THE PROBLEM: Retype the data below verbatim; pictures do not belong in the copy.

DATA BELOW:
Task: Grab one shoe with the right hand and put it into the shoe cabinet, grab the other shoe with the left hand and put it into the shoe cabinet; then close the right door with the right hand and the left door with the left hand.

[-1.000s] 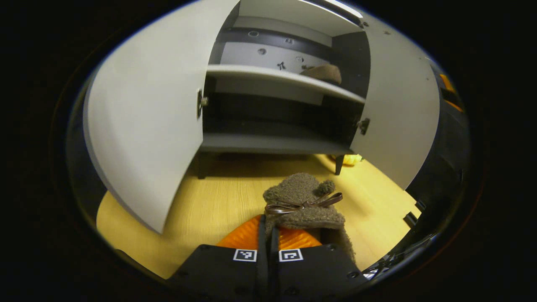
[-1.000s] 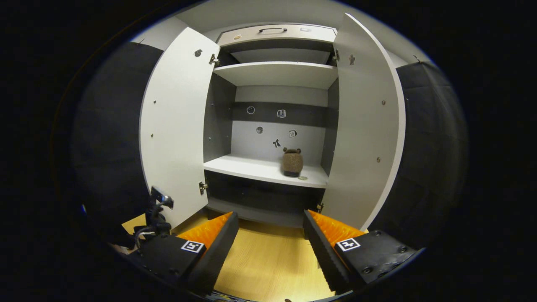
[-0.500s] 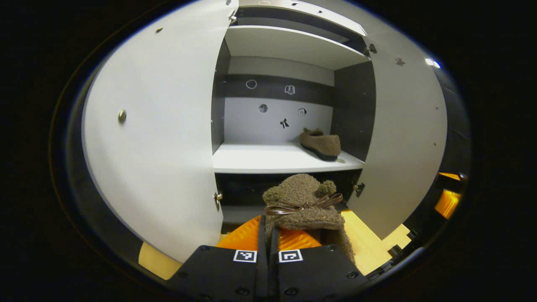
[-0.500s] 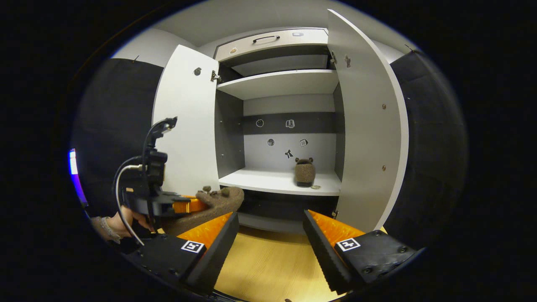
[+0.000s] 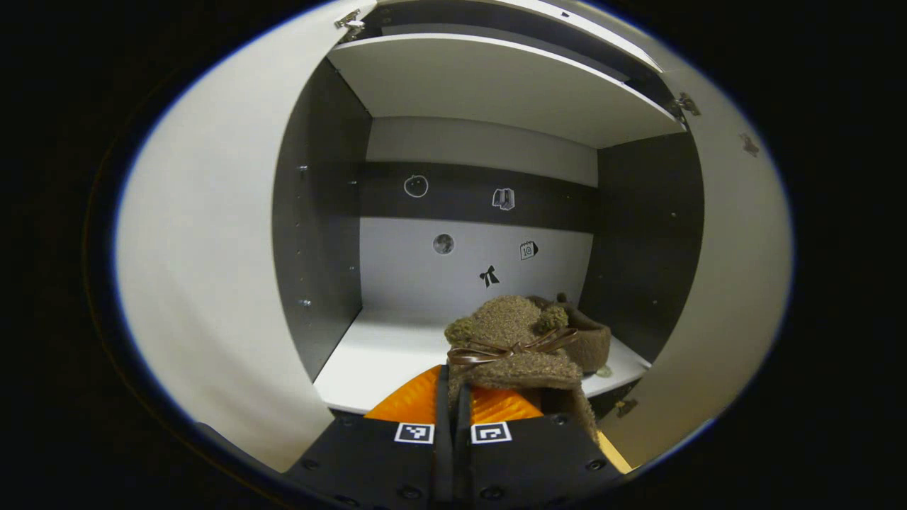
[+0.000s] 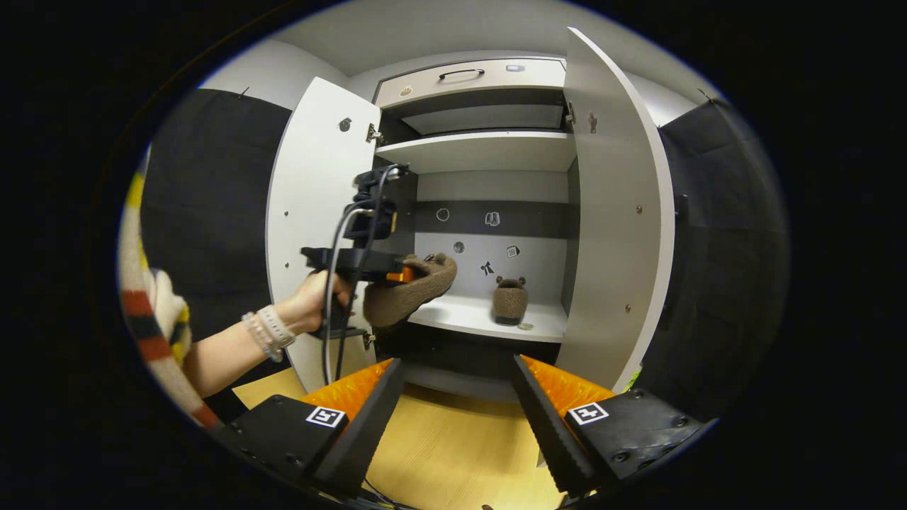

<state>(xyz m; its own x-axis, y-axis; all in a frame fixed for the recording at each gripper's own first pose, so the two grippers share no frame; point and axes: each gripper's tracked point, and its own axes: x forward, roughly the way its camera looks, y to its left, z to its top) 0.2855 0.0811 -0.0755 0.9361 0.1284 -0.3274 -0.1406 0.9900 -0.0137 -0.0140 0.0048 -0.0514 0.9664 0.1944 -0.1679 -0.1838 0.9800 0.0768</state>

OUTPUT BELOW:
Task: Grab one shoe with the right hand and put it into the shoe cabinet, grab the other shoe with the left hand and put it into the shoe cabinet; then close the right door with the right hand and the left door with the left hand.

[-1.000s] 
[-1.000s] 
[-0.500s] 
[-0.500s] 
[+0.000s] 
[+0.000s] 

<state>(xyz m; its own x-axis, y-axis; all in a frame fixed for the recording at each gripper's own first pose, so the two grippers share no frame; point and axes: each gripper's tracked point, and its own axes: x forward, roughly the way its camera looks, y to its left, z to its top) 0.2855 0.0811 -0.0755 0.9361 0.1284 -0.3274 -0.1406 0.9900 -0.0137 -0.0140 0.0048 -0.0514 0.9664 0.1944 -0.1679 -0.1838 0.9800 0.0768</state>

Nothing else remains for this exercise.